WHAT THE TASK REQUIRES - Your answer should hold each line of the material that contains the word "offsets".

DATA FOR THIS EXERCISE -
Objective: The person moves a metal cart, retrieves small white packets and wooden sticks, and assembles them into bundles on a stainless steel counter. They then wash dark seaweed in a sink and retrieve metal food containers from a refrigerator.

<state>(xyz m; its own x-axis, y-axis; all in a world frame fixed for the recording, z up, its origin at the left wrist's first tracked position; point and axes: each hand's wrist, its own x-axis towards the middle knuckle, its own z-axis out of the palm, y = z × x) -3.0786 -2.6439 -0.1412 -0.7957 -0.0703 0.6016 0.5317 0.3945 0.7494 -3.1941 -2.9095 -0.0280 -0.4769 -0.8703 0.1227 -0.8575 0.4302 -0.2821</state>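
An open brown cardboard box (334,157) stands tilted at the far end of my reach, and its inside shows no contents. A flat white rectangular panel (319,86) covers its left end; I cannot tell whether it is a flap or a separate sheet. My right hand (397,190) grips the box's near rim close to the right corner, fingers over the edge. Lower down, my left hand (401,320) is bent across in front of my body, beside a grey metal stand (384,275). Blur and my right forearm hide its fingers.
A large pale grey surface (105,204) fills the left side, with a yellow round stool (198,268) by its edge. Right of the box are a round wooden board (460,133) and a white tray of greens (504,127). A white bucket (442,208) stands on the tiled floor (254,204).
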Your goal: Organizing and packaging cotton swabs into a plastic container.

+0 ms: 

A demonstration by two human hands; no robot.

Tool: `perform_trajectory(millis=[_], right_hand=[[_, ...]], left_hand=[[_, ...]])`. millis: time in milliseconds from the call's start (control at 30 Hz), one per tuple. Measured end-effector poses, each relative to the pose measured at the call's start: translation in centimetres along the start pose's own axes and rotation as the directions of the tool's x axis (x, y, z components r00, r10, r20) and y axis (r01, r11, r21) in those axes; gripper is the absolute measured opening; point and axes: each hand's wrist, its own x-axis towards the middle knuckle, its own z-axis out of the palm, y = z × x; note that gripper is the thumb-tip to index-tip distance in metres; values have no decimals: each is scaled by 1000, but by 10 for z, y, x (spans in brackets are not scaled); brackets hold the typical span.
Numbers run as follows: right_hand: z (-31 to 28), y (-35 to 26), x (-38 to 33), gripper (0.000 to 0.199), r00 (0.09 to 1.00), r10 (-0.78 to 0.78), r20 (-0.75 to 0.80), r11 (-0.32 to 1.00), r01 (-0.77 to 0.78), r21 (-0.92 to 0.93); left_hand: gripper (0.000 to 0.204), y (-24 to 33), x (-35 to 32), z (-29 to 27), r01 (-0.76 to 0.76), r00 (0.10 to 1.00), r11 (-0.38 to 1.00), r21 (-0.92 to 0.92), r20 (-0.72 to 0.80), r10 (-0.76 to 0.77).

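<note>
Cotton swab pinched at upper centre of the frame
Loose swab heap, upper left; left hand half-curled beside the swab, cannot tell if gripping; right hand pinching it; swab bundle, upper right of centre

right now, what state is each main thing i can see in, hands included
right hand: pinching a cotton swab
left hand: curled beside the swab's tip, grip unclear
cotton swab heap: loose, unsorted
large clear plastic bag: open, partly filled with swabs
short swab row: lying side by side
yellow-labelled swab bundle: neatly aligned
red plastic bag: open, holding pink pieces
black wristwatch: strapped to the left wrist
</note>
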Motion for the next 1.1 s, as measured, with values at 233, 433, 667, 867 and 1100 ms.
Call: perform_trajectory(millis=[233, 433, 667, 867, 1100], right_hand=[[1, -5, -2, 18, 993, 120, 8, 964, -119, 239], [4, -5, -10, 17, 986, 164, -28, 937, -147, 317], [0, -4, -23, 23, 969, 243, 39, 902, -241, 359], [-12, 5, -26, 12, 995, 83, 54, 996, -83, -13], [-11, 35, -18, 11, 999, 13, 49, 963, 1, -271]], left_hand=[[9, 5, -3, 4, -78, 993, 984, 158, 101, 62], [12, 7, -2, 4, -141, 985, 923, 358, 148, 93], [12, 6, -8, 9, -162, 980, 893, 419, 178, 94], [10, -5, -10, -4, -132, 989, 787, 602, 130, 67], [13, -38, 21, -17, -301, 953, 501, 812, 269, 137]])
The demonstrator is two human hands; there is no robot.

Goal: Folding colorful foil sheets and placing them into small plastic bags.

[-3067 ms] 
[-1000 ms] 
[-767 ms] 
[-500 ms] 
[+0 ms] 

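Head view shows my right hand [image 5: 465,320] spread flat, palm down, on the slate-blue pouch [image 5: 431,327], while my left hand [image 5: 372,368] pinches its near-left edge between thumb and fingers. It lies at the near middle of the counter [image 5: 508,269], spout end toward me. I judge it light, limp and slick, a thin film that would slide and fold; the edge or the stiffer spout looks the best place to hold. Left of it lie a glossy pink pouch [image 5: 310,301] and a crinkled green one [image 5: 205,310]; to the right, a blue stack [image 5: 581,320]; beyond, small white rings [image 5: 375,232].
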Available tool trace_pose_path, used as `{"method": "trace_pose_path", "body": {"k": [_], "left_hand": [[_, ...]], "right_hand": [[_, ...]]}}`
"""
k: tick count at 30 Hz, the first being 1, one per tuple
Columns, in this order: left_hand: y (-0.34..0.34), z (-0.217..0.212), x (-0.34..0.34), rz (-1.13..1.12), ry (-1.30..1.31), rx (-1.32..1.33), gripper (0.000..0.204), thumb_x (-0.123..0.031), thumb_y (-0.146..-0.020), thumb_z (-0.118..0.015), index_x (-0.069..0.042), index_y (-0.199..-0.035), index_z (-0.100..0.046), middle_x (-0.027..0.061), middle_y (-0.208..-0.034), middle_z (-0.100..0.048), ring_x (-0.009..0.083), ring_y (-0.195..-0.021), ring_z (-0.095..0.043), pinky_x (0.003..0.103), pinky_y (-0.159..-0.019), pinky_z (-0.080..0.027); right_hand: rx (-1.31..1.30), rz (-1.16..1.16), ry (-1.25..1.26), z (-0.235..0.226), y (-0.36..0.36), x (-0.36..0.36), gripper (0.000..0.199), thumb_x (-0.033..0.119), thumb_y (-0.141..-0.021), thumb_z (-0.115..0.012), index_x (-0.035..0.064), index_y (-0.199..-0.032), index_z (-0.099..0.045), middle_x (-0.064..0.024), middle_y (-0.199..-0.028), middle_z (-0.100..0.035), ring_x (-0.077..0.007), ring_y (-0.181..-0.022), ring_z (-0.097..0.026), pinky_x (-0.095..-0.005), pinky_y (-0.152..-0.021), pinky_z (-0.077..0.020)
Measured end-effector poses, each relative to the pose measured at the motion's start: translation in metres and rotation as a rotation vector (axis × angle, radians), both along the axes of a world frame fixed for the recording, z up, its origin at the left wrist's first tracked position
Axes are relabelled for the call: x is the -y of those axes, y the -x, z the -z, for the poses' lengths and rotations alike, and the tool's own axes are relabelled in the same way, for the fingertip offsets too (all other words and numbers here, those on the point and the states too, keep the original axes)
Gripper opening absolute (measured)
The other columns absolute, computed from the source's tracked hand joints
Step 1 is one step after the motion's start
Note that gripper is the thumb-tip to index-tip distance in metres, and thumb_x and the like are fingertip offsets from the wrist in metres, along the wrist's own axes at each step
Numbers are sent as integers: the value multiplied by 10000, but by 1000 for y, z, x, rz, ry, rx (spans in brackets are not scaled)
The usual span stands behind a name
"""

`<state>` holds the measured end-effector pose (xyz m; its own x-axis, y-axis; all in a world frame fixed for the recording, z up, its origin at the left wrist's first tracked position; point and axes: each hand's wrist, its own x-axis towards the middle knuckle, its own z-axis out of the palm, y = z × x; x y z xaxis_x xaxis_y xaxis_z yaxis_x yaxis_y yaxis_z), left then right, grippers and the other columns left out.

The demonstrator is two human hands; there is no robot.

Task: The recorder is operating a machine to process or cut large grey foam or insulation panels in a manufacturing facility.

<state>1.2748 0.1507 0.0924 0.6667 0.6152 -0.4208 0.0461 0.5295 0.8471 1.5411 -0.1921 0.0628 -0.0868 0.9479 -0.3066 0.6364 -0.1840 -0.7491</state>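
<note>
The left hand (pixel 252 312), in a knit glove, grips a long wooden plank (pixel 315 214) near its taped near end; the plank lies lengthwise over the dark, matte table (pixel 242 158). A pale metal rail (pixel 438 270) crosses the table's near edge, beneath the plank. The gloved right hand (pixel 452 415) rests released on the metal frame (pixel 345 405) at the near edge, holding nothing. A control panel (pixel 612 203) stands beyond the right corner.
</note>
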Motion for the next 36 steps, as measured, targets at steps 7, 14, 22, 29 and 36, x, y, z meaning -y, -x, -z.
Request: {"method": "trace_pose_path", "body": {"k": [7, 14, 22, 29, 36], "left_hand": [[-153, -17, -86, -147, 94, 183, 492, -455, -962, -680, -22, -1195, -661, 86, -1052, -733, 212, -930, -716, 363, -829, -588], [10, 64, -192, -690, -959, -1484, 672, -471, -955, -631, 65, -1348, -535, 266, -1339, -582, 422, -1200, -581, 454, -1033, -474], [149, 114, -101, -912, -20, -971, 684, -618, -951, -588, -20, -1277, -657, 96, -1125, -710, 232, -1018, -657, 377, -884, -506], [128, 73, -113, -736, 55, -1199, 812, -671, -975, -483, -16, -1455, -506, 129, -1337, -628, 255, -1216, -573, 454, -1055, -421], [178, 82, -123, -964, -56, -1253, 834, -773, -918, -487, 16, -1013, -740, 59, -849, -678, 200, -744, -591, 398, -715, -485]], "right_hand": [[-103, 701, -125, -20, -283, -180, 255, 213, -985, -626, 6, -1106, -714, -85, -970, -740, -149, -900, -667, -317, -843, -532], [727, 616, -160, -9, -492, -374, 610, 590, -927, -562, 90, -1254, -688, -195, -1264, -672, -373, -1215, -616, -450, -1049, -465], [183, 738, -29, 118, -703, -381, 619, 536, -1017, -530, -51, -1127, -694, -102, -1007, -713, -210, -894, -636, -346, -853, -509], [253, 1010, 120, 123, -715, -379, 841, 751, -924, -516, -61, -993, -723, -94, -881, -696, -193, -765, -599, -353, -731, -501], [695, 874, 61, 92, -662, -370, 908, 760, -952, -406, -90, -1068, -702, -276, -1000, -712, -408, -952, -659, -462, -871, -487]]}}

OUTPUT FOR THIS EXERCISE -
Axes are relabelled for the call: x is the -y of those axes, y the -x, z the -z, for the poses' lengths and rotations alike, and the tool's own axes are relabelled in the same way, for the fingertip offsets too (all other words and numbers here, those on the point and the states too, keep the original axes)
Note that gripper is the thumb-tip to index-tip distance in metres, and thumb_x and the like are fingertip offsets from the wrist in metres, along the wrist's own axes at each step

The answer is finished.